ShiqiYu / OpenGait

A flexible and extensible framework for gait recognition. You can focus on designing your own models and comparing with state-of-the-arts easily with the help of OpenGait.
664 stars 154 forks source link

Update base_model.py #194

Closed light201212 closed 3 months ago

light201212 commented 3 months ago

Fix bug.Prevent GPU ID calculation errors when multiple machines have multiple GPUs

ChaoFan996 commented 3 months ago

Hi, would you open an issue to discuss this problem? Since we have no plan to train OpenGait in a multi-machine manner, it may be hard to justify your updates on the whole. Thanks for your insights.

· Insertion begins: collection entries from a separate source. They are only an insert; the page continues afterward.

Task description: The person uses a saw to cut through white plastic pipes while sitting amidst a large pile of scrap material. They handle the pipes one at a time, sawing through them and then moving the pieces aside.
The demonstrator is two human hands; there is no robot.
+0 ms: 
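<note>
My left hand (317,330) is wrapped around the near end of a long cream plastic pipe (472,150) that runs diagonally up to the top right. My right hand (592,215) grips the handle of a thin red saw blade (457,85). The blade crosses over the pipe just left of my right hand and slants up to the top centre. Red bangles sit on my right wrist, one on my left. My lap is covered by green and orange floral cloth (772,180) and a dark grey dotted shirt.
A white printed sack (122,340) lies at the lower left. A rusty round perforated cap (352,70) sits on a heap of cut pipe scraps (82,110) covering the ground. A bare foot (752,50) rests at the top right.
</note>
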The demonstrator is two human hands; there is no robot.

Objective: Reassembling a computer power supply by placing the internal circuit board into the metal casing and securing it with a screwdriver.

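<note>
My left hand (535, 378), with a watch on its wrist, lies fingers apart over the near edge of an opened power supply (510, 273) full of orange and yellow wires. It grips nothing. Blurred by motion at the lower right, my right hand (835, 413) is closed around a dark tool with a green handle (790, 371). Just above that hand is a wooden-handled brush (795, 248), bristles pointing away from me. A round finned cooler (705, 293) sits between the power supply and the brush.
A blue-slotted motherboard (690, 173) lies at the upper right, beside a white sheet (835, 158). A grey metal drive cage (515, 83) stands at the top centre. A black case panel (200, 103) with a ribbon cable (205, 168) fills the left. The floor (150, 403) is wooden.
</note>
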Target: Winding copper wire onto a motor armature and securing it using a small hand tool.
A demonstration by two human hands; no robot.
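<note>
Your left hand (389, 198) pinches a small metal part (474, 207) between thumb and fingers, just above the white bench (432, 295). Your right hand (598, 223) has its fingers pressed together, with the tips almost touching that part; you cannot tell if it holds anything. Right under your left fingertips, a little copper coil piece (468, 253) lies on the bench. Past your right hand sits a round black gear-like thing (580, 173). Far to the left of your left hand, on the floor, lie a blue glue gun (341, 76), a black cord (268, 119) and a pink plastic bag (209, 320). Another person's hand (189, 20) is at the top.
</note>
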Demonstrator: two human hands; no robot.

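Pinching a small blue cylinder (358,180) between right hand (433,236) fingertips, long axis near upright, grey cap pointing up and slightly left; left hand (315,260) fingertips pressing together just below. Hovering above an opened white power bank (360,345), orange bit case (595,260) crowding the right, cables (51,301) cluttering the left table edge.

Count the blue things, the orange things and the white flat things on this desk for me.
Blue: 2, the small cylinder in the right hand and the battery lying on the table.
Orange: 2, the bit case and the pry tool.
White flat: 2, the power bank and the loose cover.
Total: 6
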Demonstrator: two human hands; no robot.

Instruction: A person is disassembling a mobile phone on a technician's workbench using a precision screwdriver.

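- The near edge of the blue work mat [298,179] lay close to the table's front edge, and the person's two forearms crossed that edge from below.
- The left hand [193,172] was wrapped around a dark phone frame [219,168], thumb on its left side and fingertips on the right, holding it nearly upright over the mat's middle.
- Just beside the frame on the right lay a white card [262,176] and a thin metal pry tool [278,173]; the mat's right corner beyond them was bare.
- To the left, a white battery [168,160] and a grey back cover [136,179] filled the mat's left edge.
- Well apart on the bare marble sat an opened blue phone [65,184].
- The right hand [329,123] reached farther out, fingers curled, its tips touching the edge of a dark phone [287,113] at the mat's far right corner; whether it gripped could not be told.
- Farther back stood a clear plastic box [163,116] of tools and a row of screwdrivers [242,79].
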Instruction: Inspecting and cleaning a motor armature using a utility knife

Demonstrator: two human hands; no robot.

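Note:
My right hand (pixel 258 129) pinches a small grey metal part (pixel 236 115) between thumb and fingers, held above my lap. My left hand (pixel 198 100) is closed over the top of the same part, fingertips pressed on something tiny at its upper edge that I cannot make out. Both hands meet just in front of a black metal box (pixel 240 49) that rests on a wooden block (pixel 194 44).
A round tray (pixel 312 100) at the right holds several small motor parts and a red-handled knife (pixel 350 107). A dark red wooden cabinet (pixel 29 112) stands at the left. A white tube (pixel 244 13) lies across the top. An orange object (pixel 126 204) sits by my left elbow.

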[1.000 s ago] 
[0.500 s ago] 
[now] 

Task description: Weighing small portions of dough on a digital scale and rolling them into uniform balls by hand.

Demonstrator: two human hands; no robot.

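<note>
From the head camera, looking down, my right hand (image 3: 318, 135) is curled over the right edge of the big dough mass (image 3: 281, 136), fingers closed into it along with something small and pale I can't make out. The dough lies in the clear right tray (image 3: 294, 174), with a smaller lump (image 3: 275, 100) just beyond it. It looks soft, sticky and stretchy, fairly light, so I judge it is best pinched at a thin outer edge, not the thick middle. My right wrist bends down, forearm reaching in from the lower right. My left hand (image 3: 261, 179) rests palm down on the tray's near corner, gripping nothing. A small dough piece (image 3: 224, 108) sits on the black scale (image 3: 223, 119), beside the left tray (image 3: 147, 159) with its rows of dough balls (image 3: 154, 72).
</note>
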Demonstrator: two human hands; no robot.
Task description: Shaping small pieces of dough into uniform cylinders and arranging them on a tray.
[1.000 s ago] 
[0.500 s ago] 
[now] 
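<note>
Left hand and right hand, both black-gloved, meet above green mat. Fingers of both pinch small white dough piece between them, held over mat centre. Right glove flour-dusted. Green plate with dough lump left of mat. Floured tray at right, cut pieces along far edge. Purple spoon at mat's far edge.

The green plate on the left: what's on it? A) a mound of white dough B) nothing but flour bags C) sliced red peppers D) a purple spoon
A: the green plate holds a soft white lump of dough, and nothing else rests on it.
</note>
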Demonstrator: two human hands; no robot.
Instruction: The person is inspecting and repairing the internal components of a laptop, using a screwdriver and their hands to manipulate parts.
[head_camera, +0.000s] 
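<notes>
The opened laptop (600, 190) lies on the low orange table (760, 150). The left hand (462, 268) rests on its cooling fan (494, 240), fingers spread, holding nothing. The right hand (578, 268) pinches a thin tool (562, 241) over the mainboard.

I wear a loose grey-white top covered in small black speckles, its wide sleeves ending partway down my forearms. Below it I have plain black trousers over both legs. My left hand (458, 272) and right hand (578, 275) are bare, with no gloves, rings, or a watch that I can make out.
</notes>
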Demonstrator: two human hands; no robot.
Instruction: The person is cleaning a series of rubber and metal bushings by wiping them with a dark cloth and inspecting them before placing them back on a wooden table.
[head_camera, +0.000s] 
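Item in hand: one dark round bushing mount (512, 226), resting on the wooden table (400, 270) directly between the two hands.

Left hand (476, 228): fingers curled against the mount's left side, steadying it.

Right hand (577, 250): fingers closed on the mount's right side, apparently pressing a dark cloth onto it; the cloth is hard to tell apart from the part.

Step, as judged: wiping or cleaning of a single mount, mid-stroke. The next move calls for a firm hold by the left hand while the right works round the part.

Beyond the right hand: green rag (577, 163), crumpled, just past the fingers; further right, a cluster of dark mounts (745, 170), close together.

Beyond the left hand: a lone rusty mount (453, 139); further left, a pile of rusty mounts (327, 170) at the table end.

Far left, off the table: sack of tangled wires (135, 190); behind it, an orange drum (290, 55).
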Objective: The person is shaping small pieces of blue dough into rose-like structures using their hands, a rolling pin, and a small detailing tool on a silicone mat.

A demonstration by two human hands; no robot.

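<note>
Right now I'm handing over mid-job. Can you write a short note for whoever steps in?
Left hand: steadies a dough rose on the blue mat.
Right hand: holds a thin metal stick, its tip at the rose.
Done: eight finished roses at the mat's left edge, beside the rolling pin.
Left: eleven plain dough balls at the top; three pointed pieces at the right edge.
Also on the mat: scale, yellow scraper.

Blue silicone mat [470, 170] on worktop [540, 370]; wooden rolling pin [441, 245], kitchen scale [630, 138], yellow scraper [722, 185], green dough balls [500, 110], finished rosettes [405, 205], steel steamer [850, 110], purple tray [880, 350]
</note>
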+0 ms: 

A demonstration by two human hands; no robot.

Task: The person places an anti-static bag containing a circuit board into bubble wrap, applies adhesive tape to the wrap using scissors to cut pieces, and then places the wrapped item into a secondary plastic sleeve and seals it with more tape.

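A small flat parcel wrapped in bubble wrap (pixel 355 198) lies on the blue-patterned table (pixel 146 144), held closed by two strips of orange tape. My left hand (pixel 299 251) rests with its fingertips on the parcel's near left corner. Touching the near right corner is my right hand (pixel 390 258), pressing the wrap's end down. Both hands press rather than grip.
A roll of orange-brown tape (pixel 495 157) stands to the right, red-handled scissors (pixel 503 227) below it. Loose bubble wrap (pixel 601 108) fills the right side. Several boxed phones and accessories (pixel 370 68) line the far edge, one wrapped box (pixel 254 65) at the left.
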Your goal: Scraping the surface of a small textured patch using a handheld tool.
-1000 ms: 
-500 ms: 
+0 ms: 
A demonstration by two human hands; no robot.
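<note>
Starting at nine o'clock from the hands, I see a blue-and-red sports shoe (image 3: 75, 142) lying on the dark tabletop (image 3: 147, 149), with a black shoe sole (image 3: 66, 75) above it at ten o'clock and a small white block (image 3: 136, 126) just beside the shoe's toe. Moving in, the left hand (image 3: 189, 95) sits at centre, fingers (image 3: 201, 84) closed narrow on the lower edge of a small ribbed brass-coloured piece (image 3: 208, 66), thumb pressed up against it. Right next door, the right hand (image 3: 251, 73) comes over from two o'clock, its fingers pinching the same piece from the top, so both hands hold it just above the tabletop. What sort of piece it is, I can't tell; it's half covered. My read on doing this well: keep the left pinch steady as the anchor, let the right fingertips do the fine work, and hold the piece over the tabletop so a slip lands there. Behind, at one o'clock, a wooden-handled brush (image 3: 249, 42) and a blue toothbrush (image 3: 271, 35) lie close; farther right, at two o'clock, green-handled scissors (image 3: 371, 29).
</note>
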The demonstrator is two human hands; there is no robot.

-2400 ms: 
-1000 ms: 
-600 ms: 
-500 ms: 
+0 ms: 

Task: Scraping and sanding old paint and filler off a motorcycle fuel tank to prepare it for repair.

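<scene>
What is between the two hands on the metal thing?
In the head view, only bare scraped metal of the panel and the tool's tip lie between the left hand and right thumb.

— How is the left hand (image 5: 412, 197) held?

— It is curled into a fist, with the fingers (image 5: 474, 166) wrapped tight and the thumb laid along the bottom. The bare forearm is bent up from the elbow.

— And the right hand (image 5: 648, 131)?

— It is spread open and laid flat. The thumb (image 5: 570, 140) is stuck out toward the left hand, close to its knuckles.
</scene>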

light201212 commented 3 months ago

Hi, would you open an issue to discuss this problem? Since we have no plan to train OpenGait in a multi-machine manner, it may be hard to justify your updates on the whole. Thanks for your insights.

This is just a suggestion,if it only runs on one machine, there is no problem.But if you have two hosts A and B with 4 GPUs,train on two hosts using DDP, torch.distributed.get_rank() will get 0,1,2,3 on A,but 4,5,6,7 on B, get_rank() function in pytorch will get global rank.It will cause error,because for processes on B need get 0,1,2,3 GPU-ID.